Prompt: Each line of the material must be repeated precisely, with the pictures left out.

[Collected material — start]

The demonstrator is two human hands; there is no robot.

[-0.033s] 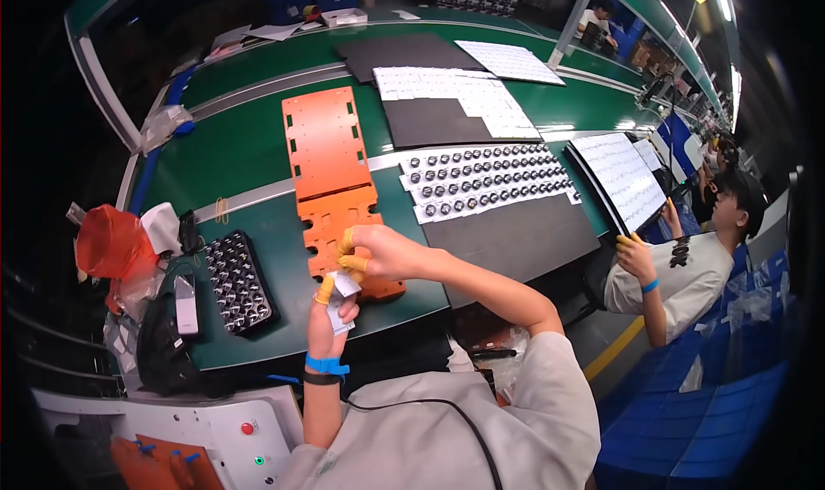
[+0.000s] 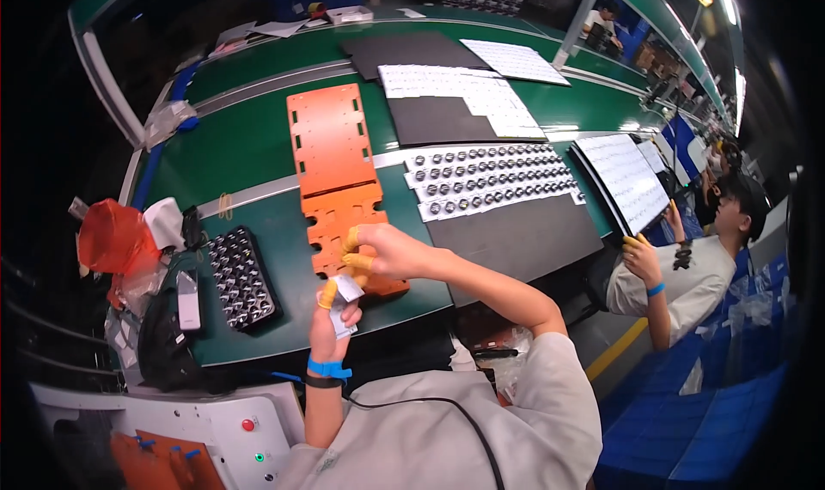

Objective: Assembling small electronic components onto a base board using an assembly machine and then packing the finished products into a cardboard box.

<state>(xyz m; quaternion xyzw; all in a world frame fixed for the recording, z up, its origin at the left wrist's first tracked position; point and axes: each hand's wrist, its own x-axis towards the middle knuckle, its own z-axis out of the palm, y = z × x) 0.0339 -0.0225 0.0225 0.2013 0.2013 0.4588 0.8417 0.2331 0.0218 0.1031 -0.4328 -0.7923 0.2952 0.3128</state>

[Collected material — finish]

Solution for this exercise:
The demonstrator is two human hands; there is no robot.

[-0.033s] 
[+0.000s] 

Objective: Assembling small electronic components onto a base board using an assembly machine and then packing the finished products into a cardboard box.

<state>(xyz m; quaternion xyzw; all in a world frame fixed for the recording, z up, its origin at the left wrist's first tracked position; point and axes: each hand's wrist, its own x-axis towards the middle knuckle, its own z-axis out of the palm, y = z × x) 0.0339 -0.0225 0.0225 0.2013 0.2013 0.4588 0.8417 0.2331 0.0218 0.1031 -0.4328 -0.7923 0.2952 0.3128</state>

The answer has been given, and the exercise is complete.